> **Problem description**: Produce a perfect copy of the listing, matching each line.

> **Supplied material**:
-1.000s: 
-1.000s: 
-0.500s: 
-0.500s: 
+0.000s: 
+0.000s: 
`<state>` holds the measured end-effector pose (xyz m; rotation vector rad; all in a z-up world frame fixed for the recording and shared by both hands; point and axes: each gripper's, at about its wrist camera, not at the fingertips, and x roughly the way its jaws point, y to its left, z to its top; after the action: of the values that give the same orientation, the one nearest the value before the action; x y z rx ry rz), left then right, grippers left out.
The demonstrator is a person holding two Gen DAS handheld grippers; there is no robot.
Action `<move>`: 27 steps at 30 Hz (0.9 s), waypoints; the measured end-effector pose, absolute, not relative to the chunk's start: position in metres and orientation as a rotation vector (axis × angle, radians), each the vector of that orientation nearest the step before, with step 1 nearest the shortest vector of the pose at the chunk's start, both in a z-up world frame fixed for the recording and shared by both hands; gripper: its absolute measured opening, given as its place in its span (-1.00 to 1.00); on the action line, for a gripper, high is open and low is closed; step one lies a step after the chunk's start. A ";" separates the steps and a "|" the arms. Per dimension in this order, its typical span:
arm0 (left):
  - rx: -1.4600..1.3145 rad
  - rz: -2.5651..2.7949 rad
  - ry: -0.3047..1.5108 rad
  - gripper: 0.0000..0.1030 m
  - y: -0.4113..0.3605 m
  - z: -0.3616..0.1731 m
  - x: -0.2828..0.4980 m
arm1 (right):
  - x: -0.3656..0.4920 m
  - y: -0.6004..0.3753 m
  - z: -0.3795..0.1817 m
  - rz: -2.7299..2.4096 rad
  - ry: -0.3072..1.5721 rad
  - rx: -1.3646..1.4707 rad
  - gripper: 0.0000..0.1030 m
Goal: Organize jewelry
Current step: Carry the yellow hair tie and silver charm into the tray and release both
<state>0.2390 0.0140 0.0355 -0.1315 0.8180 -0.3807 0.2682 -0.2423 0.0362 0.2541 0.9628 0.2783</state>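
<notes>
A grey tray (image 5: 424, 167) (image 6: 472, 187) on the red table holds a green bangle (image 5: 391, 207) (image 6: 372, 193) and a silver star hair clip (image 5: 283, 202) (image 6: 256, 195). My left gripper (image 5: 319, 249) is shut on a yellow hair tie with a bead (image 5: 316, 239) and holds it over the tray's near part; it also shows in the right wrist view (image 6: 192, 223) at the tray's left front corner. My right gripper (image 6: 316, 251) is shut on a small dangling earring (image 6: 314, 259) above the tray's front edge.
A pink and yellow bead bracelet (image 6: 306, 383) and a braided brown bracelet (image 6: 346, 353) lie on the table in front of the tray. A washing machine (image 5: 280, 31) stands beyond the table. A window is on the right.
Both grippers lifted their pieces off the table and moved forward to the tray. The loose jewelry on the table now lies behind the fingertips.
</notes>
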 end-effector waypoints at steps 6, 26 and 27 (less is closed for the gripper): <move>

> **Reply to the task**:
-1.000s: 
-1.000s: 
-0.500s: 
-0.500s: 
+0.000s: 
+0.000s: 
`<state>` holds the measured end-effector pose (xyz m; rotation vector rad; all in a z-up world frame fixed for the recording and shared by both hands; point and axes: each gripper's, at about its wrist camera, not at the fingertips, and x roughly the way its jaws point, y to its left, z to its top; after the action: of the values that give the same orientation, the one nearest the value before the action; x y z rx ry rz), left then right, grippers left out.
The demonstrator is a person holding two Gen DAS handheld grippers; there is no robot.
Action `<move>`: 27 steps at 30 Hz (0.9 s), waypoints; the measured end-effector pose, absolute, not relative to the chunk's start: position in metres and orientation as a rotation vector (axis × angle, radians), each the vector of that orientation nearest the step before, with step 1 nearest the shortest vector of the pose at the chunk's start, both in a z-up world frame fixed for the recording and shared by both hands; gripper: its absolute measured opening, given as its place in its span (-1.00 to 1.00); on the action line, for a gripper, high is open and low is closed; step one lies a step after the chunk's start. A ";" separates the steps and a "|" the arms. Per dimension in this order, its typical span:
arm0 (left):
  - rx: -1.4600..1.3145 rad
  - rz: -2.5651..2.7949 rad
  - ry: -0.3047..1.5108 rad
  - gripper: 0.0000..0.1030 m
  - y: -0.4113..0.3605 m
  - z: -0.3616..0.1731 m
  - x: -0.2828..0.4980 m
arm1 (right):
  - x: -0.3656..0.4920 m
  - y: -0.6004..0.3753 m
  - z: -0.3795..0.1817 m
  - rz: -2.7299..2.4096 rad
  - ry: -0.3072..1.5721 rad
  - rx: -1.3646..1.4707 rad
  - gripper: 0.0000..0.1030 m
Goal: Organize jewelry
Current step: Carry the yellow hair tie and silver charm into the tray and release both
<state>0.2390 0.0140 0.0355 -0.1315 0.8180 -0.3807 0.2682 -0.2423 0.0362 0.2541 0.9628 0.2783</state>
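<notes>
A grey tray (image 5: 424, 167) (image 6: 472, 187) on the red table holds a green bangle (image 5: 391, 207) (image 6: 372, 193) and a silver star hair clip (image 5: 283, 202) (image 6: 256, 195). My left gripper (image 5: 319, 249) is shut on a yellow hair tie with a bead (image 5: 316, 239) and holds it over the tray's near part; it also shows in the right wrist view (image 6: 192, 223) at the tray's left front corner. My right gripper (image 6: 316, 251) is shut on a small dangling earring (image 6: 314, 259) above the tray's front edge.
A pink and yellow bead bracelet (image 6: 306, 383) and a braided brown bracelet (image 6: 346, 353) lie on the table in front of the tray. A washing machine (image 5: 280, 31) stands beyond the table. A window is on the right.
Both grippers lifted their pieces off the table and moved forward to the tray. The loose jewelry on the table now lies behind the fingertips.
</notes>
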 end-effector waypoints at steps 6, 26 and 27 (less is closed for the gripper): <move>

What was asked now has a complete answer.